Work to complete:
Exactly reproduce all the records, keeping pictures out of the copy.

Records from a dataset:
▼

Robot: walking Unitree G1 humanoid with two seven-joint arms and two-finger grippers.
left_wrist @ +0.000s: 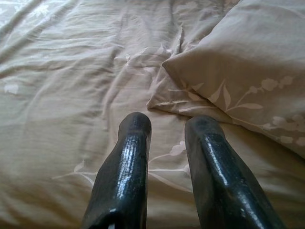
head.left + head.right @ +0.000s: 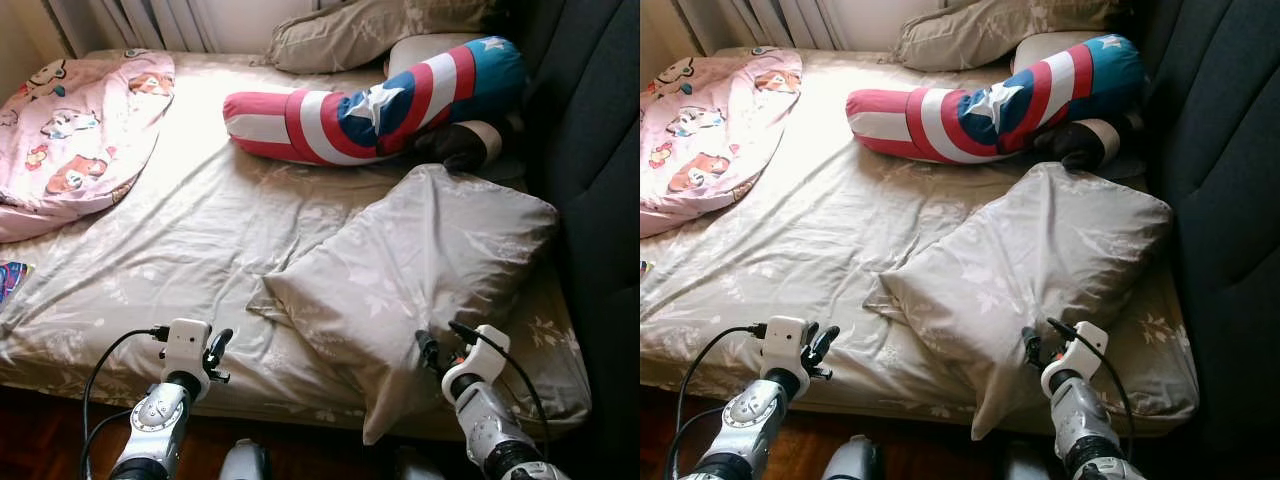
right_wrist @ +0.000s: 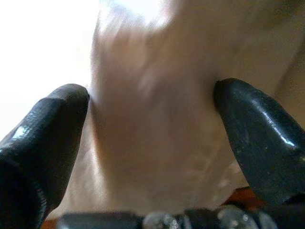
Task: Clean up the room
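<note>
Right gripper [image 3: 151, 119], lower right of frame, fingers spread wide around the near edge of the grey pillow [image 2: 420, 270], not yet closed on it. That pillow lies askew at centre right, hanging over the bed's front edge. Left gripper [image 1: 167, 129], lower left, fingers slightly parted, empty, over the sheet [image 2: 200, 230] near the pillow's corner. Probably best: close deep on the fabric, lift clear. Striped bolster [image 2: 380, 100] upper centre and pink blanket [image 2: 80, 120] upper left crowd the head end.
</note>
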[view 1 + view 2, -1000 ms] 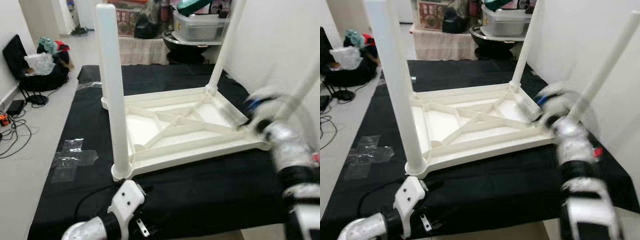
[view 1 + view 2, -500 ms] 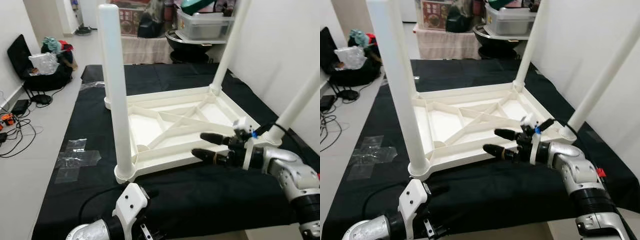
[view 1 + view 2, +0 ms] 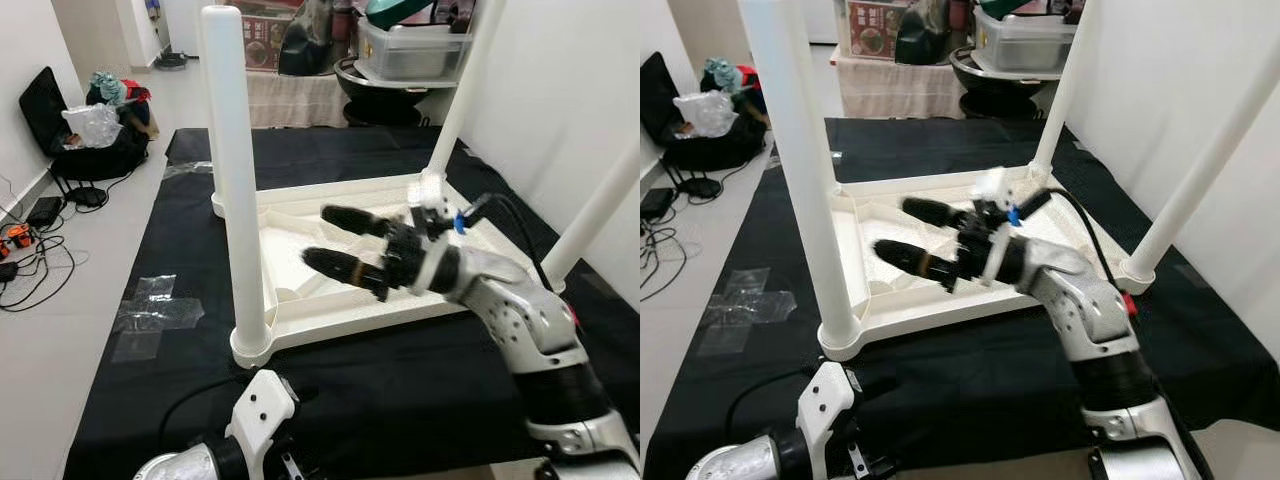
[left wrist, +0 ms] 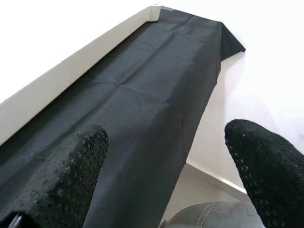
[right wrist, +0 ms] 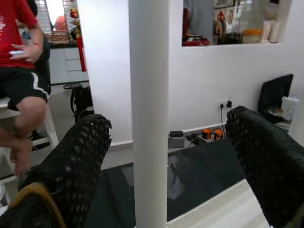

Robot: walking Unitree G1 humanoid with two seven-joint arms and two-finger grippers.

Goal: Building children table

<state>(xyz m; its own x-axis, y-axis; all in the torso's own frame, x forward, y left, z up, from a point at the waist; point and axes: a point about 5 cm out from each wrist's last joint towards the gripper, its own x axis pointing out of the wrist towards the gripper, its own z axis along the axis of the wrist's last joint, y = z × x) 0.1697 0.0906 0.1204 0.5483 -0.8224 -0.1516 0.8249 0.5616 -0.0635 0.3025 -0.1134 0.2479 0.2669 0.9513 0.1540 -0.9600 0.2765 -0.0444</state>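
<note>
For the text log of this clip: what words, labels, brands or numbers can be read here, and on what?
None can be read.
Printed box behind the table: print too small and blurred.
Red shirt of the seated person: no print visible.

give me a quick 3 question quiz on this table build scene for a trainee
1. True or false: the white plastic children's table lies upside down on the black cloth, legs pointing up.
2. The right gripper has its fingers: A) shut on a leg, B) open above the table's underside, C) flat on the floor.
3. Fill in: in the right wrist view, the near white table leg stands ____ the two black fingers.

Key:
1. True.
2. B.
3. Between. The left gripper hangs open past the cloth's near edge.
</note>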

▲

Result below:
Robot: walking Unitree G1 humanoid with two seven-joint arms and two-finger grippers.
left_wrist @ +0.000s: 
head.left + head.right @ +0.000s: 
right_wrist @ +0.000s: 
Task: Clean up the room
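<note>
Right gripper [image 3: 151, 119], lower right of frame, fingers spread wide around the near edge of the grey pillow [image 2: 420, 270], not yet closed on it. That pillow lies askew at centre right, hanging over the bed's front edge. Left gripper [image 1: 167, 129], lower left, fingers slightly parted, empty, over the sheet [image 2: 200, 230] near the pillow's corner. Probably best: close deep on the fabric, lift clear. Striped bolster [image 2: 380, 100] upper centre and pink blanket [image 2: 80, 120] upper left crowd the head end.
</note>
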[view 1 + view 2, -1000 ms] 
[view 1 + view 2, -500 ms] 
[view 1 + view 2, +0 ms] 
[left wrist, +0 ms] 
[right wrist, +0 ms] 

Robot: walking Unitree G1 humanoid with two seven-joint arms and two-finger grippers.

Goal: Building children table

<state>(xyz m; its own x-axis, y-axis; all in the torso's own frame, x forward, y left, z up, from a point at the waist; point and axes: a point about 5 cm out from each wrist's last joint towards the gripper, its own x axis pointing out of the wrist towards the gripper, its own z axis along the axis of the wrist's last joint, y = z × x) 0.1697 0.0906 0.1204 0.5483 -0.8224 -0.1516 0.8249 0.5616 -0.0635 0.3025 -0.1134 0.2479 0.2669 0.9513 0.1540 -0.9600 0.2765 -0.0444</state>
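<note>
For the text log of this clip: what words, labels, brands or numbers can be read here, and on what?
None can be read.
Printed box behind the table: print too small and blurred.
Red shirt of the seated person: no print visible.

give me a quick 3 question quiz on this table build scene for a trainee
1. True or false: the white plastic children's table lies upside down on the black cloth, legs pointing up.
2. The right gripper has its fingers: A) shut on a leg, B) open above the table's underside, C) flat on the floor.
3. Fill in: in the right wrist view, the near white table leg stands ____ the two black fingers.

Key:
1. True.
2. B.
3. Between. The left gripper hangs open past the cloth's near edge.
</note>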

That completes the output.